[[ Data section open ]]

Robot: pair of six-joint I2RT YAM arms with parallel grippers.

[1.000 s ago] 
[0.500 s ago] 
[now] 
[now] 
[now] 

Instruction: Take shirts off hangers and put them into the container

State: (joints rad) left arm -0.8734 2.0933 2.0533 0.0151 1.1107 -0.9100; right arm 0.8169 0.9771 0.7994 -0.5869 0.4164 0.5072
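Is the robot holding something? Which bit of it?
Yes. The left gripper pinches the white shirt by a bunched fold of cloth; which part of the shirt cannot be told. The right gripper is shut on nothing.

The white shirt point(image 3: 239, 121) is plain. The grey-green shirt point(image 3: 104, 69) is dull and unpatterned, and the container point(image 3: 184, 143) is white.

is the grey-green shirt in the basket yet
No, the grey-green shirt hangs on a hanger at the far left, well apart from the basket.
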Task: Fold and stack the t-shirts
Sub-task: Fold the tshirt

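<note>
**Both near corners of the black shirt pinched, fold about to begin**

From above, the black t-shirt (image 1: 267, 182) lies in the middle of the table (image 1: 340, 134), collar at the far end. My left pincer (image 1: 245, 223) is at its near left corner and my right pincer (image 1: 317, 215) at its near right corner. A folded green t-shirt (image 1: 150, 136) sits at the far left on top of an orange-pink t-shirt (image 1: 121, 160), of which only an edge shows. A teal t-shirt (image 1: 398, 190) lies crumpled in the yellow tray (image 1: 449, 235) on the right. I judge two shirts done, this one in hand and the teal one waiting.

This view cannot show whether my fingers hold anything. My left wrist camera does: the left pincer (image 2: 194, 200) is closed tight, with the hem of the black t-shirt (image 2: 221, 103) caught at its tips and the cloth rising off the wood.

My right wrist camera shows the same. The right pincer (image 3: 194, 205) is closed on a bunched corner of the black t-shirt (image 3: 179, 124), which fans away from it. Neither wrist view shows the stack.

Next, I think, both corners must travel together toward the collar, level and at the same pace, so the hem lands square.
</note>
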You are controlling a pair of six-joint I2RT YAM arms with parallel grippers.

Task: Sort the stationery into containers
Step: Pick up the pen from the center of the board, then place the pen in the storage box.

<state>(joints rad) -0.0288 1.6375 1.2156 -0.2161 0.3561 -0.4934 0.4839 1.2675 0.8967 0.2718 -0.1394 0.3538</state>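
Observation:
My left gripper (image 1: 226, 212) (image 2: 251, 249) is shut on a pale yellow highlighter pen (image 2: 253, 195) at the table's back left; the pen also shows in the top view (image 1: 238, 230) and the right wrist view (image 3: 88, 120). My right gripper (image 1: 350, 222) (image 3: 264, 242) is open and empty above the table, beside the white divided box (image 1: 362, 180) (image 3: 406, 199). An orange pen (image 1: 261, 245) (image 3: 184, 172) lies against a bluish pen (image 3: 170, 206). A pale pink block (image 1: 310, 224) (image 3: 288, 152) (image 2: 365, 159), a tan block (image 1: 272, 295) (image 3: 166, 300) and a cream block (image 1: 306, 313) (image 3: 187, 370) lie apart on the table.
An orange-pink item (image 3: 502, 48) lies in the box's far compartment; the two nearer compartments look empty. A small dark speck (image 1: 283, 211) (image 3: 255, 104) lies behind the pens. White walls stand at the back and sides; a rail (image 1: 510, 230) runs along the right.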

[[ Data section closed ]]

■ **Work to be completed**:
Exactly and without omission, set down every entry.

■ **Output for this task**:
Robot: pair of six-joint I2RT YAM arms with parallel grippers.

[1.000 s ago] 
[0.500 s ago] 
[now] 
[now] 
[now] 

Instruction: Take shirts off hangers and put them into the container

State: (joints rad) left arm -0.8734 2.0933 2.0533 0.0151 1.1107 -0.9100; right arm 0.8169 0.9771 0.7994 -0.5869 0.4164 0.5072
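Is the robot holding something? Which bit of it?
Yes. The left gripper pinches the white shirt by a bunched fold of cloth; which part of the shirt cannot be told. The right gripper is shut on nothing.

The white shirt point(image 3: 239, 121) is plain. The grey-green shirt point(image 3: 104, 69) is dull and unpatterned, and the container point(image 3: 184, 143) is white.

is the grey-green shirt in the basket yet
No, the grey-green shirt hangs on a hanger at the far left, well apart from the basket.
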Task: Fold and stack the t-shirts
Sub-task: Fold the tshirt

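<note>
**Both near corners of the black shirt pinched, fold about to begin**

From above, the black t-shirt (image 1: 267, 182) lies in the middle of the table (image 1: 340, 134), collar at the far end. My left pincer (image 1: 245, 223) is at its near left corner and my right pincer (image 1: 317, 215) at its near right corner. A folded green t-shirt (image 1: 150, 136) sits at the far left on top of an orange-pink t-shirt (image 1: 121, 160), of which only an edge shows. A teal t-shirt (image 1: 398, 190) lies crumpled in the yellow tray (image 1: 449, 235) on the right. I judge two shirts done, this one in hand and the teal one waiting.

This view cannot show whether my fingers hold anything. My left wrist camera does: the left pincer (image 2: 194, 200) is closed tight, with the hem of the black t-shirt (image 2: 221, 103) caught at its tips and the cloth rising off the wood.

My right wrist camera shows the same. The right pincer (image 3: 194, 205) is closed on a bunched corner of the black t-shirt (image 3: 179, 124), which fans away from it. Neither wrist view shows the stack.

Next, I think, both corners must travel together toward the collar, level and at the same pace, so the hem lands square.
</note>
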You are controlling a pair of six-joint I2RT YAM arms with parallel grippers.

Task: Sort the stationery into containers
Step: Pick up the pen from the center of the board, then place the pen in the storage box.

<state>(joints rad) -0.0288 1.6375 1.2156 -0.2161 0.3561 -0.4934 0.4839 1.2675 0.8967 0.2718 -0.1394 0.3538</state>
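Observation:
My left gripper (image 1: 226, 212) (image 2: 251, 249) is shut on a pale yellow highlighter pen (image 2: 253, 195) at the table's back left; the pen also shows in the top view (image 1: 238, 230) and the right wrist view (image 3: 88, 120). My right gripper (image 1: 350, 222) (image 3: 264, 242) is open and empty above the table, beside the white divided box (image 1: 362, 180) (image 3: 406, 199). An orange pen (image 1: 261, 245) (image 3: 184, 172) lies against a bluish pen (image 3: 170, 206). A pale pink block (image 1: 310, 224) (image 3: 288, 152) (image 2: 365, 159), a tan block (image 1: 272, 295) (image 3: 166, 300) and a cream block (image 1: 306, 313) (image 3: 187, 370) lie apart on the table.
An orange-pink item (image 3: 502, 48) lies in the box's far compartment; the two nearer compartments look empty. A small dark speck (image 1: 283, 211) (image 3: 255, 104) lies behind the pens. White walls stand at the back and sides; a rail (image 1: 510, 230) runs along the right.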

The output is complete, and nothing more is needed.